## Work task
When you reach the line containing "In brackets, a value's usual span" in the data below, begin returning lines exactly as written, and stop once the line containing "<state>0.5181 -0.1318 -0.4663" has been returned.

## Data shown
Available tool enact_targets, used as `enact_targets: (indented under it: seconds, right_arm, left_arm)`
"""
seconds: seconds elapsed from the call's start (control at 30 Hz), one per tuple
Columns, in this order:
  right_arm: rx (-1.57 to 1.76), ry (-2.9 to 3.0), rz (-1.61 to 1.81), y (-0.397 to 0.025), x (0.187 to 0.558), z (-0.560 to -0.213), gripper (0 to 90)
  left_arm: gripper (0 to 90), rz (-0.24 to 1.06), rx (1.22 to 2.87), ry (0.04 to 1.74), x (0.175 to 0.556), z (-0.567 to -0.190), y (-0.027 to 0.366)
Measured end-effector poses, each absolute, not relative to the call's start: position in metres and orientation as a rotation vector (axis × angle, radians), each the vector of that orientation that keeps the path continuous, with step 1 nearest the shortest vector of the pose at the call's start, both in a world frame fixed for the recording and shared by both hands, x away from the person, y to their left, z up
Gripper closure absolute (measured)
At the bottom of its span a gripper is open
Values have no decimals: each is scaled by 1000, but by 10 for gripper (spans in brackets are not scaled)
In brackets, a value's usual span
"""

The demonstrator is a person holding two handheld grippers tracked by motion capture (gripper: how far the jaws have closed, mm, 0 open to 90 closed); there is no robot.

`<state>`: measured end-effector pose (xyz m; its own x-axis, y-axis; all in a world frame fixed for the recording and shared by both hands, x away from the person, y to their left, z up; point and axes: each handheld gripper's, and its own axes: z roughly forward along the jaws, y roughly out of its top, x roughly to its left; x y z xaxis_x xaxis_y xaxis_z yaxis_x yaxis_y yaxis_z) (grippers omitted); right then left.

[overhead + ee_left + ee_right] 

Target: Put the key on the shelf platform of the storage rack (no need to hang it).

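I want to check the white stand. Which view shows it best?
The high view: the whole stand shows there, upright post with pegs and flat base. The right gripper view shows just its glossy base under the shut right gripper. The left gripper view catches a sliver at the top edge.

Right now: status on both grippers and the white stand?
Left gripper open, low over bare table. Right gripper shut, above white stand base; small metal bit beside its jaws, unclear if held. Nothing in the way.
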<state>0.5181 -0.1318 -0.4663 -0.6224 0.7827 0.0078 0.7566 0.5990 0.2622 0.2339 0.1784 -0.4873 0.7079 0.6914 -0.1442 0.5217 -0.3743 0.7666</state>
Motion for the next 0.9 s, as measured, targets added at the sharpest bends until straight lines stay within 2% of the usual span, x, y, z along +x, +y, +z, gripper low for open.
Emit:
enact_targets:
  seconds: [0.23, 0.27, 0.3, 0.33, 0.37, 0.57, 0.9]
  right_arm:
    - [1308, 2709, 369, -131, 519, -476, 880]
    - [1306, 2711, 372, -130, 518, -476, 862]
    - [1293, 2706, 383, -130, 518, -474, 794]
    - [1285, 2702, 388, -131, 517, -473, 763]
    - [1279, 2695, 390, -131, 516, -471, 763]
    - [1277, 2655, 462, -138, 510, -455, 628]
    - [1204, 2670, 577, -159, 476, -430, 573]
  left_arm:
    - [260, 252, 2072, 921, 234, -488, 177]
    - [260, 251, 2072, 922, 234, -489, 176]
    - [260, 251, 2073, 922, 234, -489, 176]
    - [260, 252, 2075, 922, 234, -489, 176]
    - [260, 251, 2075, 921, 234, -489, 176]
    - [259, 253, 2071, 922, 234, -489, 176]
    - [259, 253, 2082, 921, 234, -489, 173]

## Task result
In brackets, a value's usual span
"""

The demonstrator is a person holding two handheld grippers tracked by motion capture (gripper: how far the jaws have closed, mm, 0 open to 90 closed); there is no robot.

`<state>`: measured end-effector pose (xyz m; its own x-axis, y-axis; all in a world frame fixed for the recording and shared by both hands, x away from the person, y to their left, z up; point and axes: each handheld gripper's, and its own axes: z roughly forward along the jaws, y roughly out of its top, x roughly to its left; x y z xaxis_x xaxis_y xaxis_z yaxis_x yaxis_y yaxis_z) (grippers omitted); right then left.

[overhead + ee_left + ee_right] 

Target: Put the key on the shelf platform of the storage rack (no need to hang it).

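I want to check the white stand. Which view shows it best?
The high view: the whole stand shows there, upright post with pegs and flat base. The right gripper view shows just its glossy base under the shut right gripper. The left gripper view catches a sliver at the top edge.

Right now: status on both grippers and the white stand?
Left gripper open, low over bare table. Right gripper shut, above white stand base; small metal bit beside its jaws, unclear if held. Nothing in the way.
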<state>0.5181 -0.1318 -0.4663 -0.6224 0.7827 0.0078 0.7566 0.5990 0.2622 0.2339 0.1784 -0.4873 0.7079 0.6914 -0.1442 0.5217 -0.3743 0.7666</state>

That completes the answer, and no more is expected.